### WORK TASK
Among the entries below, the lines from the one with "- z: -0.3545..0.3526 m" up to and including the one with "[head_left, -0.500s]" are to be restated exactly, without pictures.

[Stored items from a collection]
---------------

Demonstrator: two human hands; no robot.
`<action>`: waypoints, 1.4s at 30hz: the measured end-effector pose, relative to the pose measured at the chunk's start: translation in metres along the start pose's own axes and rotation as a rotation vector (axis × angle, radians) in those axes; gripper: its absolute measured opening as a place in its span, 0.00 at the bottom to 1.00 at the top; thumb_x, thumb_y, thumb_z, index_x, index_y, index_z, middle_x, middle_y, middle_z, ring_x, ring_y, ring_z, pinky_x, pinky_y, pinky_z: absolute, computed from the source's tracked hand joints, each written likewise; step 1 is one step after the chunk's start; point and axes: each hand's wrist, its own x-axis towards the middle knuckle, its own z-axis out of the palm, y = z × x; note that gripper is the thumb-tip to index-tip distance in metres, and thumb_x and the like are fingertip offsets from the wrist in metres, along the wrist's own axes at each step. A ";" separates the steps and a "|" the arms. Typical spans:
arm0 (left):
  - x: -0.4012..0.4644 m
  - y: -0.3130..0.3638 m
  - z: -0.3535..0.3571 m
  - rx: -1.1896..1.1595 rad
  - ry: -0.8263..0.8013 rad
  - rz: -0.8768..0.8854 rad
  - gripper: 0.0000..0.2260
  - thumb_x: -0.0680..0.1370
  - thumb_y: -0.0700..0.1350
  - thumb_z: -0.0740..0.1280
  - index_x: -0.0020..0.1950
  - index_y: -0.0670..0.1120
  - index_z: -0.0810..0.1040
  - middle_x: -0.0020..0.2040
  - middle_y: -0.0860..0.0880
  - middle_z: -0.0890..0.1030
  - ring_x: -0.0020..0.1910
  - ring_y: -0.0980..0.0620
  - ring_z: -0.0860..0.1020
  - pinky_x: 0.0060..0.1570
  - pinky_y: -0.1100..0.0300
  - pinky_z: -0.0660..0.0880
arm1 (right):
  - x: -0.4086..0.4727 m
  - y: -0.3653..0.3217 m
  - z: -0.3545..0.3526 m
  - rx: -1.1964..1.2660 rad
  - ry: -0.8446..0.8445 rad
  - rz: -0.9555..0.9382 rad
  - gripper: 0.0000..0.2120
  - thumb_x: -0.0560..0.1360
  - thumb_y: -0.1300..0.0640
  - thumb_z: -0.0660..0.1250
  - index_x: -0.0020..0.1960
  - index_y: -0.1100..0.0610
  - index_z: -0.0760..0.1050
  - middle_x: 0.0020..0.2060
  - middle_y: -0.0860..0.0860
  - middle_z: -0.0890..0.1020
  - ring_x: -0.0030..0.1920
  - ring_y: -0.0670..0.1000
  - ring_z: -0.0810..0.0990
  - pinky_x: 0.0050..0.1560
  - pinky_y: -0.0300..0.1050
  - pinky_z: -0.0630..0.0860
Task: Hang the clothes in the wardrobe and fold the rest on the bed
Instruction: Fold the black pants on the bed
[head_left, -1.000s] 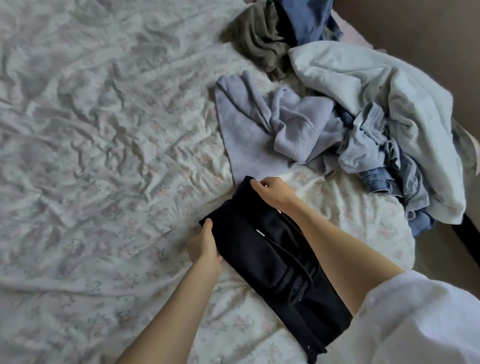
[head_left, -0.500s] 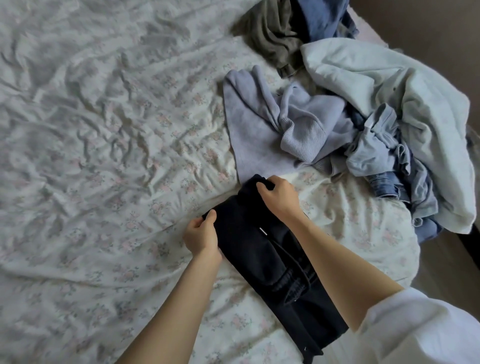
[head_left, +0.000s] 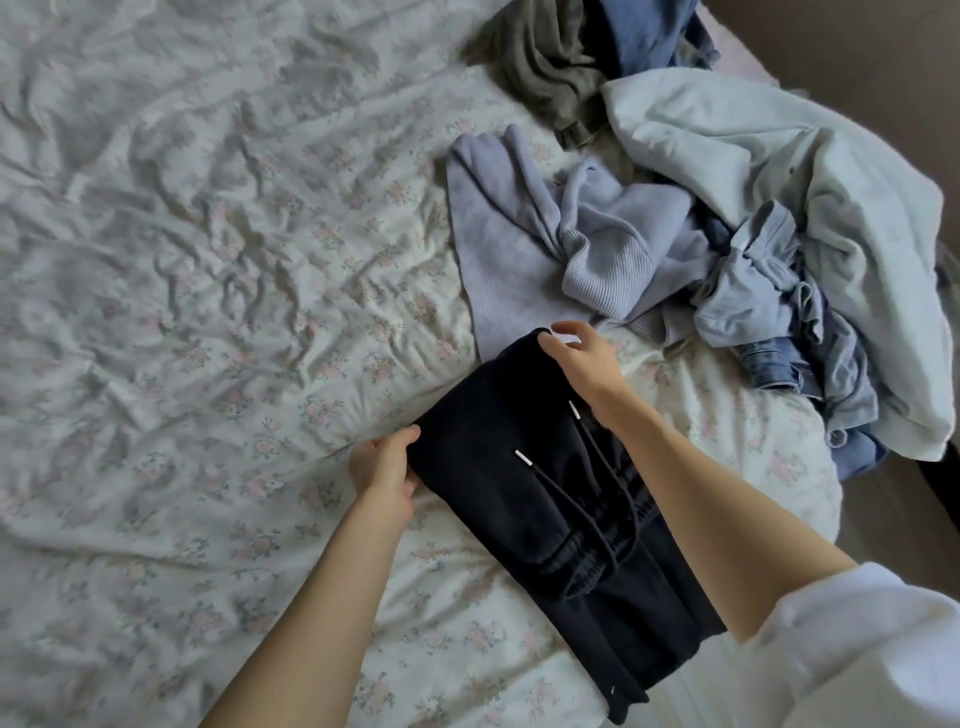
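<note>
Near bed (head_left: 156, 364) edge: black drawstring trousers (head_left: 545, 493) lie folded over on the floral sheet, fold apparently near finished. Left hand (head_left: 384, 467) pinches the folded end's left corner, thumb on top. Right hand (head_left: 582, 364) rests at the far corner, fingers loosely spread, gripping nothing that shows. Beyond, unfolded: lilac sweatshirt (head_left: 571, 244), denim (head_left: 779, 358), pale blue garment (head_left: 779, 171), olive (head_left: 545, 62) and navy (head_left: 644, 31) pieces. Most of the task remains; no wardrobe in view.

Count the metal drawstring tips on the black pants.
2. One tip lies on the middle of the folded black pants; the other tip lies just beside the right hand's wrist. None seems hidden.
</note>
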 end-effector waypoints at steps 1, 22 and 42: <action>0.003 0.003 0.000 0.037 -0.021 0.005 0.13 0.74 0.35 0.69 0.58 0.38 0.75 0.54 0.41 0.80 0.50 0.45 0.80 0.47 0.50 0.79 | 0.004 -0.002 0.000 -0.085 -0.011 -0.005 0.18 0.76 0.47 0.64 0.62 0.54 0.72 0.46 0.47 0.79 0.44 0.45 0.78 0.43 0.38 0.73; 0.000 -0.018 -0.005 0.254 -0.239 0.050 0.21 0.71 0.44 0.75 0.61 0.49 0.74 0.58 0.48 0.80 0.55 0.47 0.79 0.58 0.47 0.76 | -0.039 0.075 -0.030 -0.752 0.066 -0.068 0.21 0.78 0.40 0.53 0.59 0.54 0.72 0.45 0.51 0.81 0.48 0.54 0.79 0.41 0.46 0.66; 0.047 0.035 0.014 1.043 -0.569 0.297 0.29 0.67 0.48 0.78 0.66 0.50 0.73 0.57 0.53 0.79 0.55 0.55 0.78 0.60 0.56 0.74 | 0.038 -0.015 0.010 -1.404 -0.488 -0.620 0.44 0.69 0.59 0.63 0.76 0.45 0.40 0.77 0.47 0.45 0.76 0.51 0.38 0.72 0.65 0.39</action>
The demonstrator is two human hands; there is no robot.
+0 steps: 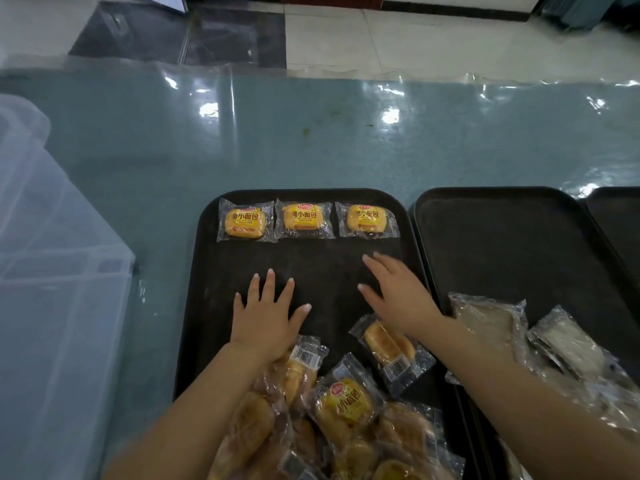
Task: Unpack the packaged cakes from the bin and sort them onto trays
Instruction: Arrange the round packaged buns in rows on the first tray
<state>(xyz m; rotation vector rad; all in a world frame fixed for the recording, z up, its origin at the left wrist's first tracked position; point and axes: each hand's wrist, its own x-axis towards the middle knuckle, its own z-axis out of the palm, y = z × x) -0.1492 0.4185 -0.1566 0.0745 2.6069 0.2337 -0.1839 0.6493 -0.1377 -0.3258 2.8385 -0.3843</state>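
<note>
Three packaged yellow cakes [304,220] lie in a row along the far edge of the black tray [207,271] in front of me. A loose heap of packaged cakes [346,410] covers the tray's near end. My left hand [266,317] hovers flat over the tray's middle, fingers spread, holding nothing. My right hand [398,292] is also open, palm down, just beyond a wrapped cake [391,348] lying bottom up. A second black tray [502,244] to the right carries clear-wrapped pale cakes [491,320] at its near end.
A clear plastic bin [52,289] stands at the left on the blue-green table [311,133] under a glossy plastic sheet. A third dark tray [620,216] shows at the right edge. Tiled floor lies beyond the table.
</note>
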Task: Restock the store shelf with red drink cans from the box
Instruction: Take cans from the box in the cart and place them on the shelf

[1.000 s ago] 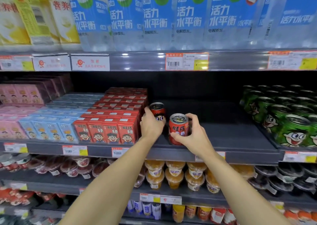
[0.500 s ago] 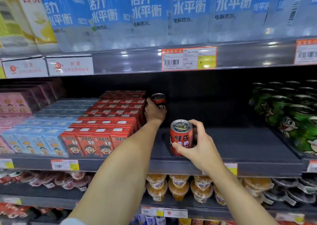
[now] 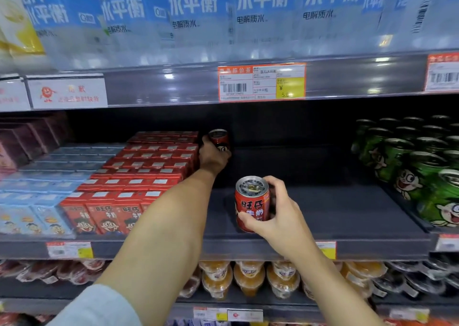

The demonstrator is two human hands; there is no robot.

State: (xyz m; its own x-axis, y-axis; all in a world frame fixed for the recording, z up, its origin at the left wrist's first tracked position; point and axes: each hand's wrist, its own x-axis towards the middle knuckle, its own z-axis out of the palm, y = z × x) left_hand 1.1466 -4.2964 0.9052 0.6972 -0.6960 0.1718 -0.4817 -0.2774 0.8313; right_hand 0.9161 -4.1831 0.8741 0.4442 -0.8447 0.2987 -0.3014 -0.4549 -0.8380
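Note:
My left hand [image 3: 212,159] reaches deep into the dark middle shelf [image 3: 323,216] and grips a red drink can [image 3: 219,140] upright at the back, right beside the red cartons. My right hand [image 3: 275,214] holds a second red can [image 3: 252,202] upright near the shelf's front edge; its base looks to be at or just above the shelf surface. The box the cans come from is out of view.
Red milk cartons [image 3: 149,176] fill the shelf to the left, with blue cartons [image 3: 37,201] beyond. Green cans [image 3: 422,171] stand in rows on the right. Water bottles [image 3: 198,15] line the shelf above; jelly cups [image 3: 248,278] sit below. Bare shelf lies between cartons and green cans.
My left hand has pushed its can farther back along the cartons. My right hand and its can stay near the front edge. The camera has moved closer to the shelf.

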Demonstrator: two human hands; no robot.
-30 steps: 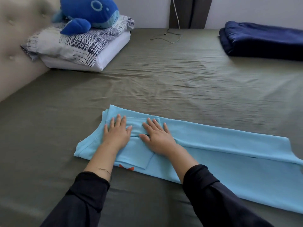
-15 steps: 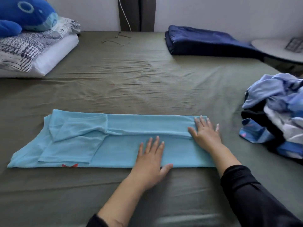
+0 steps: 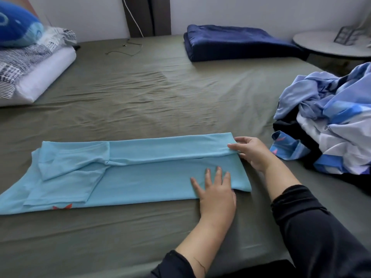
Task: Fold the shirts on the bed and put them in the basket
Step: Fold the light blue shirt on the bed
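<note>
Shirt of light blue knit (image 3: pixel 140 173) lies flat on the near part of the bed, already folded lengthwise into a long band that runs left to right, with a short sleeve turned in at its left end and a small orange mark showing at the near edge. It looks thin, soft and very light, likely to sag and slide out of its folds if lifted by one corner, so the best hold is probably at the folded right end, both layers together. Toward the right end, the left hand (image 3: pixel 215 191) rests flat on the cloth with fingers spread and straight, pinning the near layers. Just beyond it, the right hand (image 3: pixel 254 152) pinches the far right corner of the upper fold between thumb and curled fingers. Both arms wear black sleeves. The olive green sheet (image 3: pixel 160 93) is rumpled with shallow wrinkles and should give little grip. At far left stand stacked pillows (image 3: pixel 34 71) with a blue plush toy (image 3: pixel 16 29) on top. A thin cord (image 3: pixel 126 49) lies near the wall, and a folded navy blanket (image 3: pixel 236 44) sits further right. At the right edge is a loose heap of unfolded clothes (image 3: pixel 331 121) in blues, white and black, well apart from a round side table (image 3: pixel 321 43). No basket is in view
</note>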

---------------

### RESPONSE BELOW
  - z: -0.3545..0.3526 m
  - rx: -1.1964..1.2660 rad
  - ry: -0.8446..0.8445 rad
  - rz: -0.9555..0.9382 rad
  - gripper: 0.0000..0.2120
  - thumb_x: -0.0560..0.1360
  - thumb_y: -0.1300..0.0640
  - thumb_z: -0.0660..0.1250
  - index_x: -0.0020..0.1960
  - index_y: -0.1100..0.0610
  - index_z: -0.0760..0.1050
  - middle_x: 0.0020..0.2060
  - middle_y: -0.0860..0.0860
  - middle_z: -0.0890..0.1020
  - ring_x: -0.0030..0.1920
  - ring_y: -0.0670..0.1000
  - ring_z: -0.0810..0.0990
  - pinky_x: 0.0050..0.1560
  - pinky_y: -0.0300..0.1050
  - pinky_z: -0.0630..0.0860
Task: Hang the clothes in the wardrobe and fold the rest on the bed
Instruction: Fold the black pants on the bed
[head_left, -1.000s] 
[head_left, -0.500s] 

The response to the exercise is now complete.